One thing that’s very different is the social life. Because of security measures, most larger parties are invite-only and you have to get on a guest list several days in advance. For big events held at embassies, you have to present your passport to get in. So, for living in Khartoum, it’s really important to work hard to make a variety of friends when you first arrive, so that you can get on those guest lists and make more connections. That being said, once you’re in there are lots of events, including big formal occasions. There are also lots of opportunities to see things in the city on weekends. The local markets are always full of life and interesting to just walk through and observe, even if you’re not buying anything. On the weekend, lots of people will drive out of the city and have picnics on the banks of the Nile and things like that.
What do you miss most about Toronto?
There’s so much to do in Toronto, and you can really take it for granted living there.

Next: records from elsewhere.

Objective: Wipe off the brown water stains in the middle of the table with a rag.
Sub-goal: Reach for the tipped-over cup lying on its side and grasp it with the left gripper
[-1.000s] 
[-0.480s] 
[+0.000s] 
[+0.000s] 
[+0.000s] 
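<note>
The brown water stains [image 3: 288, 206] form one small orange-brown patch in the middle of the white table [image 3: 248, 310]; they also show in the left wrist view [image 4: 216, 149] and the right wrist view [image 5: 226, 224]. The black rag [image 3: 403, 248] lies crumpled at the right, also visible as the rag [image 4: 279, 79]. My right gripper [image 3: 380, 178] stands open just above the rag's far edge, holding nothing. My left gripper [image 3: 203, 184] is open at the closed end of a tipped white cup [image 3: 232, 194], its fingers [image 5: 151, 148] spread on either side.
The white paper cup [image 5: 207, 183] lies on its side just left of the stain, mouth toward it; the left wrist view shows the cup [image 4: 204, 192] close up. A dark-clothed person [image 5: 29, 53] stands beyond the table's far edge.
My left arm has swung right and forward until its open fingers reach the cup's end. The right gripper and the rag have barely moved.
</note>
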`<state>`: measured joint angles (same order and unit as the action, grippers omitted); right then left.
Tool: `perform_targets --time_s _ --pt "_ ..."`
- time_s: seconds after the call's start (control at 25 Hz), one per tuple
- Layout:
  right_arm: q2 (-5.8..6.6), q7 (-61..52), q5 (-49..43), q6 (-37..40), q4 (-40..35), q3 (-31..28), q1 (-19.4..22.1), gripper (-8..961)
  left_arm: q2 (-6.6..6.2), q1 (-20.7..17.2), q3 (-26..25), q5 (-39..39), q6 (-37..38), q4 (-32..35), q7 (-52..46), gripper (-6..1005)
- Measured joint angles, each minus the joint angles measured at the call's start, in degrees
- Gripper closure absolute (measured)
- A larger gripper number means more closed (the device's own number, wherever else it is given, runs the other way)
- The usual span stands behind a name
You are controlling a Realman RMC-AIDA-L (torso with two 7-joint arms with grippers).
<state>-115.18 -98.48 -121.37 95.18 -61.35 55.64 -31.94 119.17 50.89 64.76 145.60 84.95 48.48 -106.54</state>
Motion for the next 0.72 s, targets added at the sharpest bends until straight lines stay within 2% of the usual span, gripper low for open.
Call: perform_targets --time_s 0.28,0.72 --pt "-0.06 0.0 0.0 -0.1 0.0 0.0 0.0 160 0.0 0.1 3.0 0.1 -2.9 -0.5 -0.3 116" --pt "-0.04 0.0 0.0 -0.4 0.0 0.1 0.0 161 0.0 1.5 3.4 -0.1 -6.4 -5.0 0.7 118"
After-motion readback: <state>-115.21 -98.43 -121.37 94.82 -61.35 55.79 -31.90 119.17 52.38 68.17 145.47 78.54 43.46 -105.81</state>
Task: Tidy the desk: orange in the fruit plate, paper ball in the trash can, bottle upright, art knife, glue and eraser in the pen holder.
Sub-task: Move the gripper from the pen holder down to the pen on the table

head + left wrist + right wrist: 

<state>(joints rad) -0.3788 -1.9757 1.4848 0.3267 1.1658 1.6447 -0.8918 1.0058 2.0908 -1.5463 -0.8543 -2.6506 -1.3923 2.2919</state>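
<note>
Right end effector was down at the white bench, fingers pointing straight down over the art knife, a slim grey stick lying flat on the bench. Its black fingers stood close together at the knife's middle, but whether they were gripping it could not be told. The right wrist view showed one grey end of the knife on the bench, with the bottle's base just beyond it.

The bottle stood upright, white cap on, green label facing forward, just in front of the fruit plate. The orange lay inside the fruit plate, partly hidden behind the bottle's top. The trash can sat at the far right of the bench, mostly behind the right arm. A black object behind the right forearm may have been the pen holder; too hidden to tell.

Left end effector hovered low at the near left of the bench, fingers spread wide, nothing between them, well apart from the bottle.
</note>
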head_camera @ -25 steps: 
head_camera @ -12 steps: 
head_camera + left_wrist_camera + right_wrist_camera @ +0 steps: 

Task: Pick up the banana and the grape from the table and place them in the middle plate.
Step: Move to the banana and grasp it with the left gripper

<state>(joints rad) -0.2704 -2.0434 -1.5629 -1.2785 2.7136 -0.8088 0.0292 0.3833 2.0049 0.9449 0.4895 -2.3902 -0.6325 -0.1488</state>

In Khartoum, there is no public green space, few parks for people to congregate in, no theatre, no live music, and no art galleries, although there is a surprisingly active group of artists in the city that exhibit at cafés and a few restaurants. I miss the variety of restaurants and coffee shops in Toronto, and being able to wander around neighborhoods like the Annex or Kensington Market for ages and ages. It’s hard to walk anywhere in Khartoum, between the dust, the heat, the insane drivers, and the fact that a 6’3″ Caucasian man doesn’t blend in very well. That’s another thing I miss: the anonymity you can find in a huge and diverse city like Toronto.
What don’t you miss at all about Toronto?
Normally, I would say the snow, but after a month of 45-50º heat and sandstorms, a Toronto winter doesn’t sound so bad after all. I have to admit that even riding the subway and Viva bus up to York Region doesn’t seem so bad anymore.
Would you ever go back?
Yes, actually. The plan at this point is to come back to Toronto to go to graduate school, once my contract in Khartoum ends in June 2013. I’d like to spend a few years closer to family and friends. After six years abroad, I’m ready to come back home and take it easy, at least for a little while.